--- START ---
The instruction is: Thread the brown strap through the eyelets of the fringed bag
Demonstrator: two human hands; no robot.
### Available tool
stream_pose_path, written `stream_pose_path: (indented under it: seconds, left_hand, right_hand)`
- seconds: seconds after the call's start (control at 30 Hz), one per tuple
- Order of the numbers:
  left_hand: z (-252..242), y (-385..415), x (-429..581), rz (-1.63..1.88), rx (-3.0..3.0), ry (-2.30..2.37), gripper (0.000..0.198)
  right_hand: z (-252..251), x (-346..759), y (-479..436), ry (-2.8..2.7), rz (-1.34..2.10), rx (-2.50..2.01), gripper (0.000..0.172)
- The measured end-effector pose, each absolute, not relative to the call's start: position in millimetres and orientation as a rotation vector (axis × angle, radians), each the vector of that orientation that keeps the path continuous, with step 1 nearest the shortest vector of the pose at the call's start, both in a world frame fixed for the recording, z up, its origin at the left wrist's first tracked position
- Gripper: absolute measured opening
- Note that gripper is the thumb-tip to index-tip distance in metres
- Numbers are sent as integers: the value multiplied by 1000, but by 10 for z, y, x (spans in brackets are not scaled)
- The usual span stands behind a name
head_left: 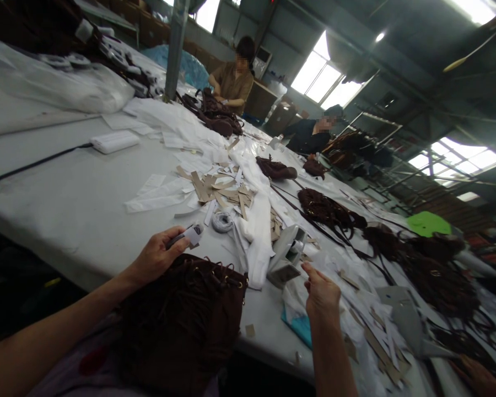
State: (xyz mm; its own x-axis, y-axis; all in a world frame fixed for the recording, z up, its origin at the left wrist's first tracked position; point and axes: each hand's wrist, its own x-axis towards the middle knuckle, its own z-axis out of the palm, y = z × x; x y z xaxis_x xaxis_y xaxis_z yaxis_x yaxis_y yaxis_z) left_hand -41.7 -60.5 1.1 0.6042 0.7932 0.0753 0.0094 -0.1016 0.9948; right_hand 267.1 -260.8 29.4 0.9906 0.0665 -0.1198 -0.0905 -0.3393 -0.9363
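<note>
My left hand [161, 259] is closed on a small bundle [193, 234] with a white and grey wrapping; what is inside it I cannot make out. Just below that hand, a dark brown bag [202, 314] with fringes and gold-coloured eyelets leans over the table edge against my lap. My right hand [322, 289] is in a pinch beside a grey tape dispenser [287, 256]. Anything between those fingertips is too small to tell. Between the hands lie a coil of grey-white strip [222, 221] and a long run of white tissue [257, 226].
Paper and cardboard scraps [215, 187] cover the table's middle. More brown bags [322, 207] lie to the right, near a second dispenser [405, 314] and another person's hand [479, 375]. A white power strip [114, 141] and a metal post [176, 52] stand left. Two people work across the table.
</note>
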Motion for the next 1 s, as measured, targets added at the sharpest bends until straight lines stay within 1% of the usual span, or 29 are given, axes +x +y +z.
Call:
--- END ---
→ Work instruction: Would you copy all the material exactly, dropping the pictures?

→ Task solution:
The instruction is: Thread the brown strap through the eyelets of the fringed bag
Demonstrator: two human hands; no robot.
### Available tool
stream_pose_path, written `stream_pose_path: (indented under it: seconds, left_hand, right_hand)`
- seconds: seconds after the call's start (control at 30 Hz), one per tuple
- Order of the numbers:
  left_hand: z (-252..242), y (-385..415), x (-429..581), rz (-1.63..1.88), rx (-3.0..3.0), ry (-2.30..2.37), gripper (0.000..0.198)
  right_hand: z (-252..251), x (-346..759), y (-479..436), ry (-2.8..2.7), rz (-1.34..2.10), rx (-2.50..2.01), gripper (0.000..0.172)
- The measured end-effector pose, each absolute, not relative to the call's start: position in millimetres and orientation as a rotation vector (axis × angle, radians), each the vector of that orientation that keeps the path continuous, with step 1 nearest the shortest vector of the pose at the call's start, both in a world frame fixed for the recording, z up, its origin at the left wrist's first tracked position
- Gripper: absolute measured opening
- Note that gripper is the thumb-tip to index-tip distance in metres
- Numbers are sent as integers: the value multiplied by 1000, but by 10 for z, y, x (spans in brackets are not scaled)
- The usual span stands behind a name
head_left: 
State: (xyz mm; its own x-axis, y-axis; all in a world frame fixed for the recording, z up, its origin at the left wrist's first tracked position; point and axes: each hand's wrist, its own x-axis towards the middle knuckle, its own z-axis out of the palm, y = z × x; x y z xaxis_x xaxis_y xaxis_z yaxis_x yaxis_y yaxis_z) left_hand -41.7 -60.5 1.1 0.6042 0.7932 0.0753 0.0094 -0.1016 0.9948; right_hand 267.1 -260.8 29.4 0.9906 0.0665 -0.1198 -0.0905 -0.3393 -0.9363
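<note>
My left hand [161, 259] is closed on a small bundle [193, 234] with a white and grey wrapping; what is inside it I cannot make out. Just below that hand, a dark brown bag [202, 314] with fringes and gold-coloured eyelets leans over the table edge against my lap. My right hand [322, 289] is in a pinch beside a grey tape dispenser [287, 256]. Anything between those fingertips is too small to tell. Between the hands lie a coil of grey-white strip [222, 221] and a long run of white tissue [257, 226].
Paper and cardboard scraps [215, 187] cover the table's middle. More brown bags [322, 207] lie to the right, near a second dispenser [405, 314] and another person's hand [479, 375]. A white power strip [114, 141] and a metal post [176, 52] stand left. Two people work across the table.
</note>
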Motion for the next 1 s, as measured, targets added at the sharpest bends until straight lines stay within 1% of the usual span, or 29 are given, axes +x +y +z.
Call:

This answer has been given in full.